O disparo da arma provocou em mim um susto tão grande quanto ao susto que provocou no Neguinho, que deu um salto ao mesmo tempo que espanava o pé , crente que fora atingido.Na verdade, os chumbinhos da velha espingarda atingiram o chão, bem perto dos pés do menino que seguia pela trilha , na minha frente. O acidente que quase provocou uma tragédia, aconteceu minutos depois de uma caçada frustrada a um Nambu. A ave que tem hábitos rasteiro, atravessou a trilha bem a nossa frente e se enfiou debaixo das folhagens secas. Pedi a Kelé que cercasse do outro lado, armei a espingarda e vasculhei palmo a palmo toda a área. Em vão, o bicho sumiu. certamente passou pelo meu desatento escudeiro e desapareceu no mato. Paciência. Aí, seguimos pela trilha com o menino na frente de repente... bunnn!!! O caso é que esse caçador amador, além de perder a caça, se esqueceu de desarmar a espingarda e um garrancho qualquer acionou o gatilho e quase matei o menino.

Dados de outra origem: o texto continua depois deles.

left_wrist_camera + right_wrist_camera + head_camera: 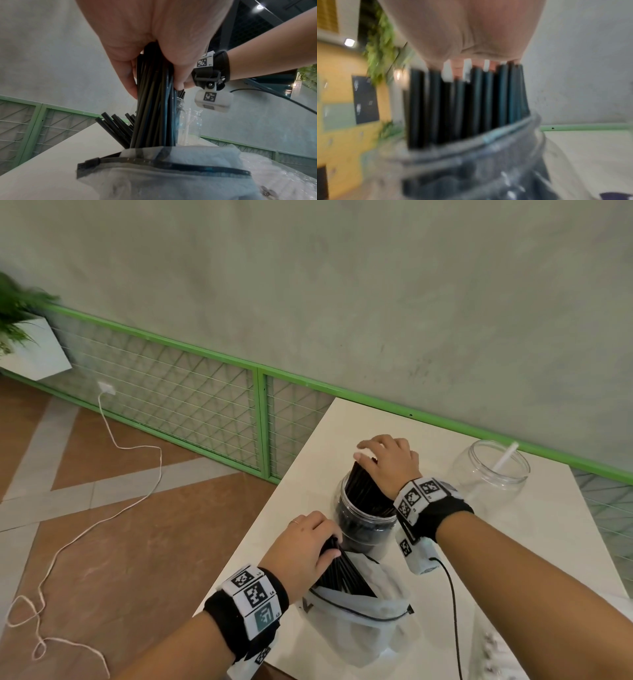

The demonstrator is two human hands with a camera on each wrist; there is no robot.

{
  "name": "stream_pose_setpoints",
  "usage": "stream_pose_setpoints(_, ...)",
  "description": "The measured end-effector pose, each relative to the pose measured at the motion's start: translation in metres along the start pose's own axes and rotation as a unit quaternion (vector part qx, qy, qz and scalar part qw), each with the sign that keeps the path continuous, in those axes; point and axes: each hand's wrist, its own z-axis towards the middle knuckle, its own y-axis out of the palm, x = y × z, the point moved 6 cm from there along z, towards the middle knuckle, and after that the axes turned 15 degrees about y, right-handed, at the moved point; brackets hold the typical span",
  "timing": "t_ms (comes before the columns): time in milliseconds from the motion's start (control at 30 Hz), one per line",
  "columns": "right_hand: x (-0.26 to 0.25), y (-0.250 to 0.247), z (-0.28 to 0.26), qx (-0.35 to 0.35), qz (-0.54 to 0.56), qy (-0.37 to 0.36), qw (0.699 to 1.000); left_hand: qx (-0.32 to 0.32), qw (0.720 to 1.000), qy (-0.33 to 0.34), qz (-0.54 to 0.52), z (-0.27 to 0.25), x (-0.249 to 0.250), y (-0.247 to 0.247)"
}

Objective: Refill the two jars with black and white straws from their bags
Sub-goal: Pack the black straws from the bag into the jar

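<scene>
On the white table (534, 546) stands a clear jar (363, 525) packed with black straws (366, 487). My right hand (366, 453) lies over their top ends, fingers spread and lightly bent; in the blurred right wrist view the palm sits just above the straws (467, 101) and the jar (471, 155). In front of it lies a translucent zip bag (356, 621). My left hand (329, 546) grips a bundle of black straws (154, 108) sticking up out of the bag (171, 175). A second clear jar (489, 467), at the back right, holds a white straw (505, 457).
The table's left edge runs close to my left wrist, with tiled floor and a loose white cord (113, 511) below. A green mesh fence (205, 398) lines the wall. A black cable (452, 604) hangs from my right wrist. Crinkled clear plastic (283, 175) lies beside the bag.
</scene>
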Motion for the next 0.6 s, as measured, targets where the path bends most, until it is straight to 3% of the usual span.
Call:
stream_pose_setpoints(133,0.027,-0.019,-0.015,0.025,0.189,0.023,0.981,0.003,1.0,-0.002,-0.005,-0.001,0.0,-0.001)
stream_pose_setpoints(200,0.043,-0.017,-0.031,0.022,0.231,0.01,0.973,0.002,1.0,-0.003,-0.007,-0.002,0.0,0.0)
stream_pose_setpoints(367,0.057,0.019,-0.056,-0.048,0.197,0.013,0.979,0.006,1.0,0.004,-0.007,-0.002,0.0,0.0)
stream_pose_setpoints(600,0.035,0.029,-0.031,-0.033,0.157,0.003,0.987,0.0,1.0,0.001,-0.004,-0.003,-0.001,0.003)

Esse causo aconteceu a cerca de sessenta anos atrás e somente hoje resolvi relatar essa e outras historinhas passadas em Santa Justa. Ao chamar o menino de neguinho, não quis de forma alguma manisfestar preconceito. Neguinho era um dos apelidos de Clementino, um garoto negro adotado por minha mãe quando ainda era um bebê. Vale lembrar que meu próprio pai ostentou durante os seus 96 anos de vida o apelido de Zé Pretinho, uma saga que já ultrapassou 4 gerações.
A sessenta anos, quando se referia a Santa justa, logo se lembrava 3 íncones da família Vieira: Abraão Vieira, Cipriano Vieira e Vicente Vieira. Minha mãe, Maria Vieira ficou conhecida apenas como Maria de Zé Pretinho, não que meu pai tivesse algum brasão de família, apenas porque esse apelido figurou durante quase um século entre os cidadãos mais respeitados de Santa Justa. Até hoje em dia, quando nasce um bebê na família, é costume se dizer que nasceu mais um pretinho.
Pesquisando, não encontrei nenhum registro que ligue o nome Santa Justa com algum seguimento religioso. No papai google, consta apenas uma anotação que diz que esse era o nome de uma antiga freguesia portuguesa na região de Lisboa ( freguesia são as menores divisões administrativas em Portugal, equivalente talvez às sub-prefeituras das grandes cidades do Brasil como São Paulo). E porque alguém foi se dar ao trabalho de botar esse nome naquelas quebradas da Região do Mangaí?
Possivelmente algum desbravador lusitano achou por bem homenagear sua saudosa Santa Justa portuguesa. Confesso que inventei essa, não posso dar crédito as minha próprias conjecturas, mas que seja assim até que alguém venha me corrigir.
Os causos passados em Santa Justa são todos verdadeiros. Todos os lugares ainda estão por lá, as grotas, as capoeiras, o velho Rio Mangaí e suas artérias. Os personagens não estão mais pois todos os velhos,Deus os levou e os jovens quem os levou foi o destino. Não somos muito fiéis as nossas raízes e sempre acreditamos que o "pote de ouro" está mesmo do outro lado do Arco Íris. Felizmente podemos ser fiéis as nossas memórias e quando bate a saudade, voltamos, ainda que em pensamentos. Nesse momento, meus pensamentos estão voltados para lugares como GAMELEIRA, GARIROBA, ESPÍRITO SANTO e alguns redutos de maior intimidade como POÇO DA MACAMBIRA, BOQUEIRÃO, TAMBORIL e muitos outros lugares de Santa Justa, distrito rural do município de São Francisco - MG
Minha intensão é escrever um livro sobre SANTA JUSTA, por enquanto ficamos no PREFÁCIO.